• **Assignment**: Each line at or after the one containing "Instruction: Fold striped" should be transcribed exactly, up to and including the final line of the data.
Provided material Start Marker
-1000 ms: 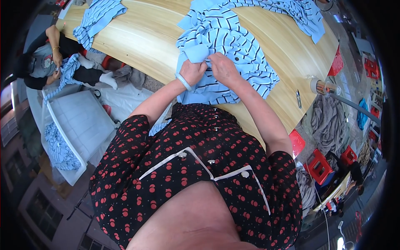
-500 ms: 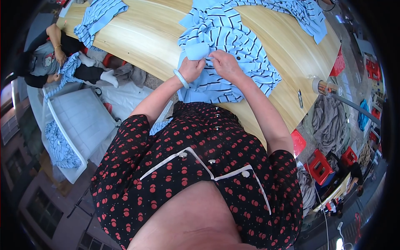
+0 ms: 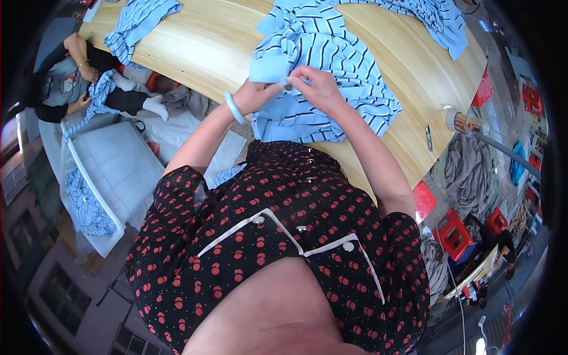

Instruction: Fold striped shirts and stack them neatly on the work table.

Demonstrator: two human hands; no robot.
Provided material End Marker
• **Response area**:
Instruction: Fold striped shirts and stack them neatly on the work table.

Demonstrator: two human hands; no robot.

The answer contains nothing further.